Cathrine has witnessed the same phenomenon in Michael. It makes her excited for his future.
“I know that speaking and reading are some of the most important skills in this new economy, right behind filming and editing. If I’m lucky, Michael will become a YouTube video essayist like the greats. He’ll have amazing thoughts all of the time. Like the other day, I realized that bartenders have big boobs because you can’t see their butts.”
“She’s right,” said bartender expert John Speakeasy (no relation to James Speakeasy). “However, we’ve been tracking an uptick in more clear, see-through bars every year, mostly out of South America and the American South. Small ethnic enclaves in large cities like New York and Los Angeles are now introducing the ‘clear bar’ design to new patrons. Where is she from? Connecticut? Yeah, that’s boobs country up there.”

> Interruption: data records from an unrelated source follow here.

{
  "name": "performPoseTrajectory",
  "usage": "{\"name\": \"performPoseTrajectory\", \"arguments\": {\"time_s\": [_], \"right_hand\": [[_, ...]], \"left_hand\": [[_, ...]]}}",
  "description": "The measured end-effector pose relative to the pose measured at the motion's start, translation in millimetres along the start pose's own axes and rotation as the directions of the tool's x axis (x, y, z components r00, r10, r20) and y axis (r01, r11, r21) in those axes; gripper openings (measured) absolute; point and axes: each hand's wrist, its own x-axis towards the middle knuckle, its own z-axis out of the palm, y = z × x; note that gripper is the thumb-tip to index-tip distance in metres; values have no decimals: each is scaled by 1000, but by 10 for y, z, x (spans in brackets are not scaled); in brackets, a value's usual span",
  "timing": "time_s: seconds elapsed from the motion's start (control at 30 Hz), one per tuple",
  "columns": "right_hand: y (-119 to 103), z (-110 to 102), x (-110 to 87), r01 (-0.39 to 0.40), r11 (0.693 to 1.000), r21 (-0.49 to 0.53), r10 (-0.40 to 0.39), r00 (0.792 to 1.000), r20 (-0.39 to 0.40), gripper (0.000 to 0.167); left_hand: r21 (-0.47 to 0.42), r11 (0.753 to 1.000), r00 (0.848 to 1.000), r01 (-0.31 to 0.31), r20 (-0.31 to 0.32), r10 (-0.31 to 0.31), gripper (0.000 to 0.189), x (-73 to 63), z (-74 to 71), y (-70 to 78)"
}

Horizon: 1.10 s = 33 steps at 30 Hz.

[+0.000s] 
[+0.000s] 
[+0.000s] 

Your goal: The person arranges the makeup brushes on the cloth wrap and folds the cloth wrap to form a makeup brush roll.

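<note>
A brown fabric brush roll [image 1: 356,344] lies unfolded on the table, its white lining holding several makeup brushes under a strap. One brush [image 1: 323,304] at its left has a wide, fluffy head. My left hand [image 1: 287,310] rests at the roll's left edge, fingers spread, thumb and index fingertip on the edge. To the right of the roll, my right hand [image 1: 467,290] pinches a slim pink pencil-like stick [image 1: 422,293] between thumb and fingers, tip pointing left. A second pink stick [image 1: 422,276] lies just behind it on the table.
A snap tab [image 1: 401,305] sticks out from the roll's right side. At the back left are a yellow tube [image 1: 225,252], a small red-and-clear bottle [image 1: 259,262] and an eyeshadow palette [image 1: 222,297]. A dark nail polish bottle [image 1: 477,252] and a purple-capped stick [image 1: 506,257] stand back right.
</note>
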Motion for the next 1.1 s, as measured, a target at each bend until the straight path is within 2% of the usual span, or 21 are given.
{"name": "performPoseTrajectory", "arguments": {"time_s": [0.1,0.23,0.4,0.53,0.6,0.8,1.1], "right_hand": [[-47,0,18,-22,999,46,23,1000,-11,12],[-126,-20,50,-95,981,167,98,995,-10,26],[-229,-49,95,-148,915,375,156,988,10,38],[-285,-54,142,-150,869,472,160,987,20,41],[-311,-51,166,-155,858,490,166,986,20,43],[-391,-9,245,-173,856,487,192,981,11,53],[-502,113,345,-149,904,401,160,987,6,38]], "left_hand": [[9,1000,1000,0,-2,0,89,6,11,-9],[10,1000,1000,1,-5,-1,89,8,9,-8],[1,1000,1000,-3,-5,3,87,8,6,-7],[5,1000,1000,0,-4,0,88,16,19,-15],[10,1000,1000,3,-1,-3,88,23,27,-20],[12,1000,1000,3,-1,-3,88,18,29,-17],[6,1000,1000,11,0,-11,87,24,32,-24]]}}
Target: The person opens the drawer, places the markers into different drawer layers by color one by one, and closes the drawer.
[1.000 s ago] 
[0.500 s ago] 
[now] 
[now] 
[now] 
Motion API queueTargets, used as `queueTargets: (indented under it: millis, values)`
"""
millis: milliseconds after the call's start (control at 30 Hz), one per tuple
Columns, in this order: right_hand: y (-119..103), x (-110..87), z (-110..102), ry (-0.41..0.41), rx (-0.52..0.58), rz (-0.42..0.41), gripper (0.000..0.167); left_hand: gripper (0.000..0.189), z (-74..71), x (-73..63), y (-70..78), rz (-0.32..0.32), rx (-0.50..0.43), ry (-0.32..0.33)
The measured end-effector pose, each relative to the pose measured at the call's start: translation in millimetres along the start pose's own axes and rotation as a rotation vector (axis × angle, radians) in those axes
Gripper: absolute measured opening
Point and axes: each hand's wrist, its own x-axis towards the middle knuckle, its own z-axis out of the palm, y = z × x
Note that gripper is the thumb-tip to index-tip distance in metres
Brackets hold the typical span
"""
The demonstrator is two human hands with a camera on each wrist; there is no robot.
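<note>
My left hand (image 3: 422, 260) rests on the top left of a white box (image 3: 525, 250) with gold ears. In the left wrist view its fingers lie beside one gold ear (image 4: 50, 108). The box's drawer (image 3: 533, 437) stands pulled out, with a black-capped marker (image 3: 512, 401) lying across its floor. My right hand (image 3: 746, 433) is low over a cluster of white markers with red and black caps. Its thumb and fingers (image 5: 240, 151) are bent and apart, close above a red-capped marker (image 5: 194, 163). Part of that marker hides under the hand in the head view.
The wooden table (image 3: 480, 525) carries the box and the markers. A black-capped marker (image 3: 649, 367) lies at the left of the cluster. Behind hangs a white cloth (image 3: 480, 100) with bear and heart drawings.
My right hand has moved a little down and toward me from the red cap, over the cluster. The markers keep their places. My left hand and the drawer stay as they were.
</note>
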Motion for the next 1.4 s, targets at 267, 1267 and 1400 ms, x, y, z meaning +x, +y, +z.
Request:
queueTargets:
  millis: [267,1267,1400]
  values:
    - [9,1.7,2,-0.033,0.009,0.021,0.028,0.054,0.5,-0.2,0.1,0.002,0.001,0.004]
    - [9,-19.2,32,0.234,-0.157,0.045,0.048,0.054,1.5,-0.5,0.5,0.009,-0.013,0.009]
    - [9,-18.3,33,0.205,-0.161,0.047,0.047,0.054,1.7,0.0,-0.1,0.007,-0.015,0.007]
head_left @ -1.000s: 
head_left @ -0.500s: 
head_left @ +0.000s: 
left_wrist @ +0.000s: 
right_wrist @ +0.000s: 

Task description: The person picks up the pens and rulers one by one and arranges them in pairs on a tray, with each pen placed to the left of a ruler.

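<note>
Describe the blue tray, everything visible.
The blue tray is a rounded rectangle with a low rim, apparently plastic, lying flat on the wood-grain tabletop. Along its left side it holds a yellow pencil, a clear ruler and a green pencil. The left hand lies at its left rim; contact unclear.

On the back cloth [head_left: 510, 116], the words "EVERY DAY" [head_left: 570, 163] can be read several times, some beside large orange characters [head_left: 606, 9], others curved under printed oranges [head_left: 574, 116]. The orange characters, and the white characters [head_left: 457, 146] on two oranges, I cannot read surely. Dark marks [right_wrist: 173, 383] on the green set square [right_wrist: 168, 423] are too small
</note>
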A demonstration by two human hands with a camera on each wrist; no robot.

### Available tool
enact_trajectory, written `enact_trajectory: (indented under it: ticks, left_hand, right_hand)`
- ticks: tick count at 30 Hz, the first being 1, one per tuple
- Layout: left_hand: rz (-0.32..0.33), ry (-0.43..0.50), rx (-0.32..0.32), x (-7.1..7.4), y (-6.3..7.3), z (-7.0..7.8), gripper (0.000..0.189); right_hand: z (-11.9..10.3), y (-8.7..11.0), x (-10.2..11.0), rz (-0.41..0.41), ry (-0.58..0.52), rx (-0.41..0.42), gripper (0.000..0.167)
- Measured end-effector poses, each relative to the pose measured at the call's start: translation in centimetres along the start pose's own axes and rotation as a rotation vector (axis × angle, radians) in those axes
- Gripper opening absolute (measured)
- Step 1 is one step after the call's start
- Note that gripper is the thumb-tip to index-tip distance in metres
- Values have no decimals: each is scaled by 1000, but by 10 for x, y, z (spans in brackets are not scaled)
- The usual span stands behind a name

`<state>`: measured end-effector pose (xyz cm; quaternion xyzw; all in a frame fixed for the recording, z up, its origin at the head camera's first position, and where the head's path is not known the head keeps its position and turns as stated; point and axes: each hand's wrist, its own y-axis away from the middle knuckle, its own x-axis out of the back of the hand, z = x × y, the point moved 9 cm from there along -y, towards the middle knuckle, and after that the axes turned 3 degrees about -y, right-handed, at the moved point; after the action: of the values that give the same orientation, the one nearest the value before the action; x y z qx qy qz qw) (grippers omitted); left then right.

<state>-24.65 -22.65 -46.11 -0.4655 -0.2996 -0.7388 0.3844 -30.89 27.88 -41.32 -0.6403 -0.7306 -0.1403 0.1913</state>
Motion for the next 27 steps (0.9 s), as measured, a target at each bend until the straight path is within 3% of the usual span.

“He’s right,” said Connecticut boob expert Boobguy James. The comment caused a rift among the experts. They began arguing in the room, fluorescent-lighted and strange, which seemed to crumple, as if they were a two-dimensional cartoon drawn on a piece of paper being crumpled and discarded by the child drawing them.
Michael’s in the other room while the experts debate boobs and butts. He has seen both. He prefers one over the other, for a practical, natural reason. He doesn’t understand why anyone would think the other way. Maybe that’s just the Connecticut in him, coursing through his veins. He’s only two years old, and the world’s already confusing.